Except a few serious frauds involving public interest, many compoundable offences have been recategorized into civil wrongs which attract penalty. It is to be noted that while penalty is seemingly less harsh, still there are consequences for the corporates and professionals, because penalty, unlike punishment, can be imposed by the adjudicating officers (RoCs) and usually the penalty is a fixed amount.

  • Decriminalisation of offences under 21 sections, wherein offences inviting punishments in the form of fine and/or imprisonment are converted into defaults inviting penalty, which the adjudicating officer has the power to impose instead of burdening the Courts. These, inter alia, include those relating to charges, declaration of beneficial interest, declaration of significant beneficial ownership, certification of annual return, financial statements, unpaid dividend account, CSR, disclosure of interest by director, etc.

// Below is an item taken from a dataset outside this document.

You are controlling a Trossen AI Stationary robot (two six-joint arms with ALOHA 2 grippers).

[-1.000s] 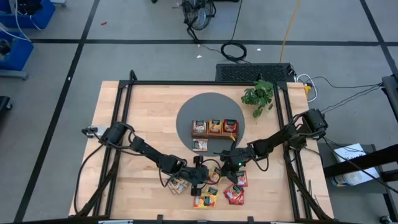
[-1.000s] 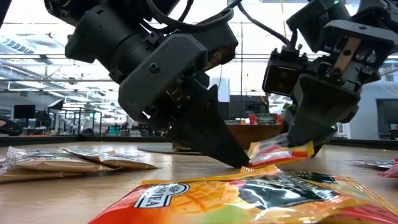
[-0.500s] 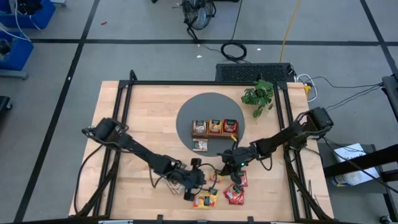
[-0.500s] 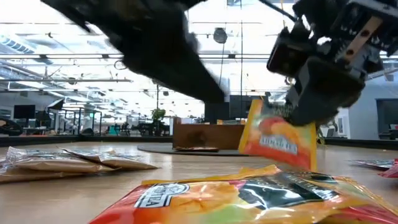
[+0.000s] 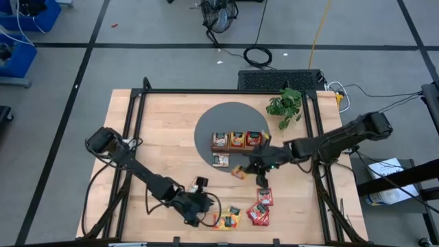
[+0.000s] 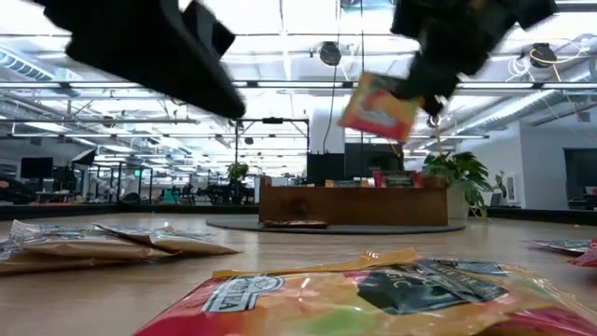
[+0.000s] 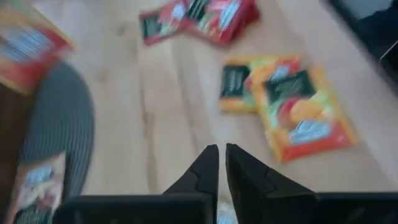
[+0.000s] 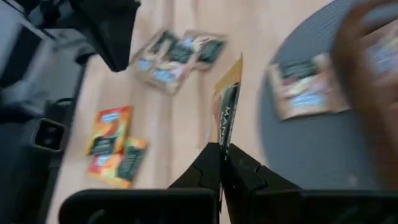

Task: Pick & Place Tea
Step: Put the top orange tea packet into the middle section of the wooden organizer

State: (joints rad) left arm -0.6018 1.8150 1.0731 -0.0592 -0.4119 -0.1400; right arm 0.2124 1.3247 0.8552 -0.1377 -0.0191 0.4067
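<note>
Left gripper (image 5: 194, 216) low near the table's front edge, fingers (image 7: 205, 171) pressed together, holding nothing. Just right of it, two orange-yellow sachets (image 5: 226, 218) lying touching; beyond those, two red sachets (image 5: 260, 206) on the wood. Beige sachets (image 6: 103, 241) flat on the table in the low view, at least two, exact count unclear.

Right gripper (image 5: 252, 162) raised in front of the wooden tray (image 5: 236, 147), clamped on one orange-yellow sachet (image 8: 227, 109) hanging edge-on from its tips, clear of the table. One beige sachet (image 5: 221, 160) flat on the grey round mat (image 5: 206, 127), left of that gripper. Three filled tray compartments behind it. One plant (image 5: 286, 104) further back right.
</note>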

  • As a further measure towards decriminalization of offences, in respect of offences under 10 sections, the penal clause has been done away with. These include penal clauses in respect of rectification of name of company, variation in rights, etc. However, an alternative mode of dealing with the non-compliance has been provided wherever necessary.

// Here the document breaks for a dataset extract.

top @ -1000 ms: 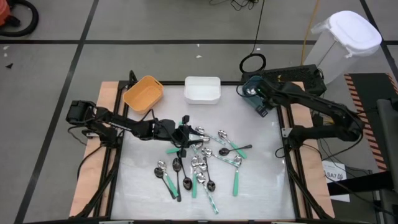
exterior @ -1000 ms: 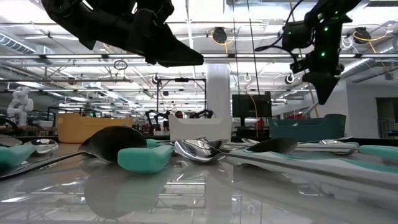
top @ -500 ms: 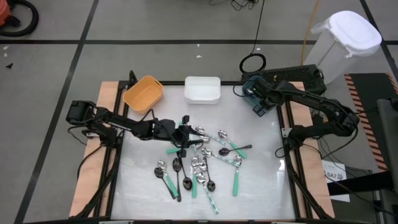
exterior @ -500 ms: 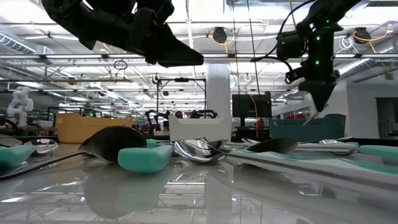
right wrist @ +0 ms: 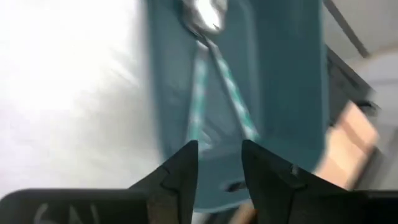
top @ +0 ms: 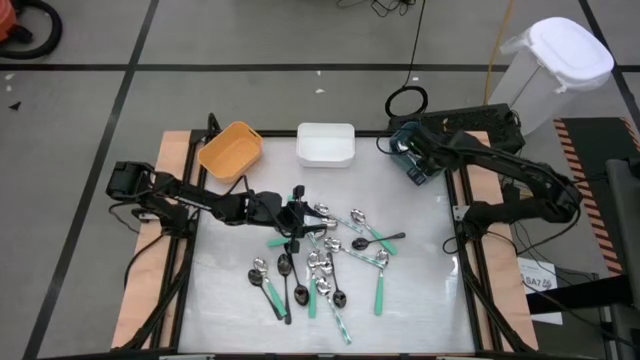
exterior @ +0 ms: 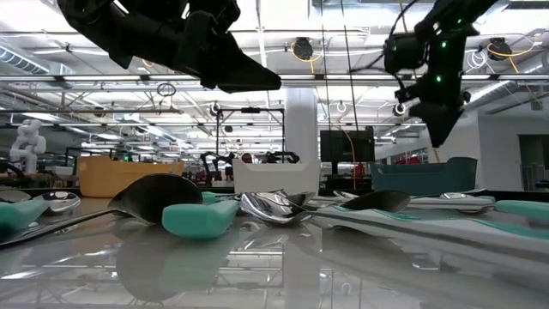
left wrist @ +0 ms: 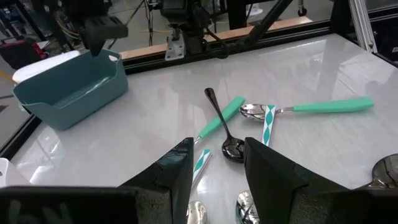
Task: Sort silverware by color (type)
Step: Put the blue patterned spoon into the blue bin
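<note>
No legible text, label, brand, number or sign anywhere.

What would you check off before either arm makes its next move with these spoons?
1. Right gripper over the teal bin: ok.
2. Right jaws parted, nothing between them: ok.
3. Spoons in the bin: ok, two mint-striped handles lie inside.
4. Left gripper over the spoon pile: ok.
5. Left jaws empty: ok, open gap, black spoon beyond it.
6. Orange bin and white bin contents: cannot tell.

Jumbled spoons mid-table, black, mint, silver handles; seemingly 2 in teal bin.
</note>
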Tool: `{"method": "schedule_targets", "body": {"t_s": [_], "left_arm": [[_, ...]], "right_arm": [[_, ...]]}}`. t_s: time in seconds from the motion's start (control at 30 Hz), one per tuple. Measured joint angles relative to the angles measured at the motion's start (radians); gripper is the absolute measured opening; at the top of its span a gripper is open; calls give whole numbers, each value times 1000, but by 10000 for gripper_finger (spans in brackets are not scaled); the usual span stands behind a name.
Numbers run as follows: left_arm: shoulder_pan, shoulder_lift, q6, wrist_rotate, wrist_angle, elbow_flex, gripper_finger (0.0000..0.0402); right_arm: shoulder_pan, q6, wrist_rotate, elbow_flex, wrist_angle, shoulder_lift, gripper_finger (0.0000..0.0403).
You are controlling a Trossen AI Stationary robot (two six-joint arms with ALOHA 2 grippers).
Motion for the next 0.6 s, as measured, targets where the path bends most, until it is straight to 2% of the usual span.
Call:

  • In respect of non-compliance under 6 sections, the quantum of penalty has been reduced, for example in respect of default in filing of Form SH-7, Annual Return, financial statements, Form MGT-14, etc.
  • In respect of offences under 12 sections, the punishment now involves only fine instead of fine or imprisonment or both – for instance, in respect of non-compliance under section 8, contents of prospectus under section 26, buyback of securities, vacation of office of director, etc.